Hace poco, tuve una conversación con un compañero sobre las Becas que se ofertan por parte de las distintas Universidades en las que existe una Facultad de Biblioteconomía y Documentación. En aquella conversación se planteó la necesidad de las mismas y la importancia en la formación profesional y personal. Estuvimos los dos de acuerdo en señalar que esas becas son muy necesarias. Es evidente que la cuantía de las mismas no es muy alta (en general) y que se podría aumentar la misma, pero también hay que mirar la posibilidad que estas becas nos brindan para tomar un contacto más estrecho con los campos de actuación de nuestra profesión.

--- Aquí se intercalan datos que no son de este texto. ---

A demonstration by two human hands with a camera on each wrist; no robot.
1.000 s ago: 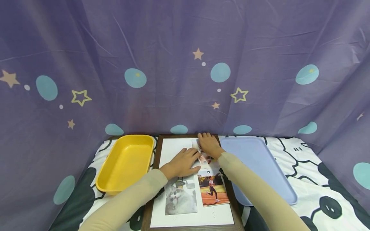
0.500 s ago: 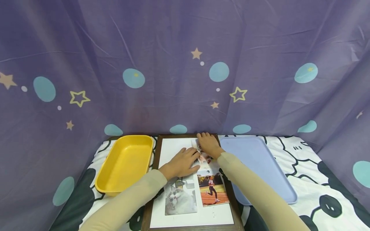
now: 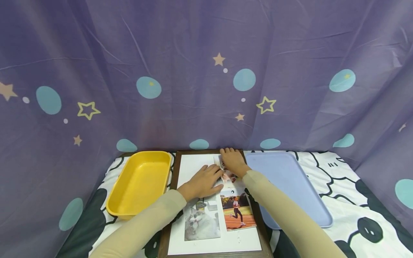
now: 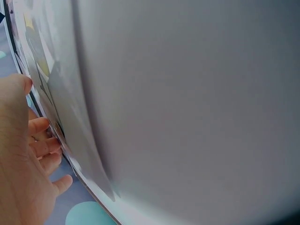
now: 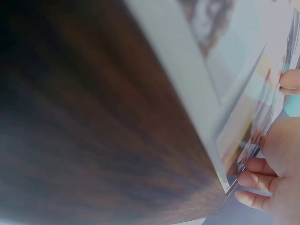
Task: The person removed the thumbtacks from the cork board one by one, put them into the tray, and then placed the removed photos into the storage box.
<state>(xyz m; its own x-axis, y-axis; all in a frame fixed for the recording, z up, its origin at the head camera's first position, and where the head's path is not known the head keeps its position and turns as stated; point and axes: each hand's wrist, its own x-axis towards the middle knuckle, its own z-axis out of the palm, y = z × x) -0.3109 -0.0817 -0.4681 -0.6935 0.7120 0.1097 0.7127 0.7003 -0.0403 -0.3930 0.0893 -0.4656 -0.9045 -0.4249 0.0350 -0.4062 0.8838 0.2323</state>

De igual forma, planteamos una objeción a estas becas. Creemos que han de dedicarse más para la investigación y para la participación en empresas.

Así, consideramos como positivo el proceso selectivo, la duración, la formación profesional, el desarrollo intelectual y personal y la relación con Centros en los que trabajan documentalistas, bibliotecarios, archiveros, etc.
Como negativo, lo dicho anteriormente, que las cuantías podrían mejorarse y que los campos de actuación deben ser mayores.

Aún así, os recomiendo encarecidamente que mientras estéis desarrollando vuestros estudios, optéis a estas becas.